### Directions:
In the listing below, identify each line with the word "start" and return those lines.

### Data section:
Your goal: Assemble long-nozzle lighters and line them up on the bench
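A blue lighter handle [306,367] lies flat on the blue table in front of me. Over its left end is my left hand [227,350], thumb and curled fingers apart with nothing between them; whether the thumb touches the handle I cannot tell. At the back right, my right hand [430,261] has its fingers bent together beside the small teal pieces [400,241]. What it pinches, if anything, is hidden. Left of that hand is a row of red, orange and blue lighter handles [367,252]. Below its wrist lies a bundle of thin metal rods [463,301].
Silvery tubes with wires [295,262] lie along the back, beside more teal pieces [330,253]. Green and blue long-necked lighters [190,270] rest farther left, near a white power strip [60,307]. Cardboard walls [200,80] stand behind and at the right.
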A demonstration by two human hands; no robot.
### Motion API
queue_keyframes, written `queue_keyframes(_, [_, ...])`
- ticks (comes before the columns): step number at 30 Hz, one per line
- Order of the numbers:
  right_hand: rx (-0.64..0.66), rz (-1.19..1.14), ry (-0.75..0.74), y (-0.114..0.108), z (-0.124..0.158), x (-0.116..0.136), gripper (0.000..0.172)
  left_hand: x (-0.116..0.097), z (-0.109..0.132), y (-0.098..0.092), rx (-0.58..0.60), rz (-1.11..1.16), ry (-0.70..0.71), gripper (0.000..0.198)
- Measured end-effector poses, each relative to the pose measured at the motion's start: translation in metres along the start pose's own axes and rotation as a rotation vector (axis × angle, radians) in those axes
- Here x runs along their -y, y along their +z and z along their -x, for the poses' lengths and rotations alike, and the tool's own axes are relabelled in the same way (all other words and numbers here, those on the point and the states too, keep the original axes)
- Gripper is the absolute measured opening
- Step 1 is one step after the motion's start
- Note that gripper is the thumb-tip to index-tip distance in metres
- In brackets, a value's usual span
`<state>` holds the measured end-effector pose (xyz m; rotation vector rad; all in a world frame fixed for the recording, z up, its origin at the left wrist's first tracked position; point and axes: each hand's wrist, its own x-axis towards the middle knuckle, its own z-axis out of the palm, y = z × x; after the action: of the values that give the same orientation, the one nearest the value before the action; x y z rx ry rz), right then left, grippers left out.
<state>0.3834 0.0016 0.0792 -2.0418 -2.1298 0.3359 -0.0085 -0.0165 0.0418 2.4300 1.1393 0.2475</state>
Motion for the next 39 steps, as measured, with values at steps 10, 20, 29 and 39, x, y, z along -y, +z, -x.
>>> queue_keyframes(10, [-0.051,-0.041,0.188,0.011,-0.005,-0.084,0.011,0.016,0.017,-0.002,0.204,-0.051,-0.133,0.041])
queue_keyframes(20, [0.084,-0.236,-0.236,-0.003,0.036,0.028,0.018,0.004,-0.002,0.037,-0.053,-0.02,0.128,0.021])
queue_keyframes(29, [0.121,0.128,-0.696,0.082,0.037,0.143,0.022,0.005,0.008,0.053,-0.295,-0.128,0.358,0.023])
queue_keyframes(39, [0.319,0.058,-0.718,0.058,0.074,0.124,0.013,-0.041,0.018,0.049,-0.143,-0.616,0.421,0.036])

### Solution:
- Measured end-effector poses, each relative to the pose measured at the motion's start: translation in metres along the start pose's own axes and rotation as a rotation vector (axis × angle, radians) in those axes
- Step 1 is one step after the motion's start

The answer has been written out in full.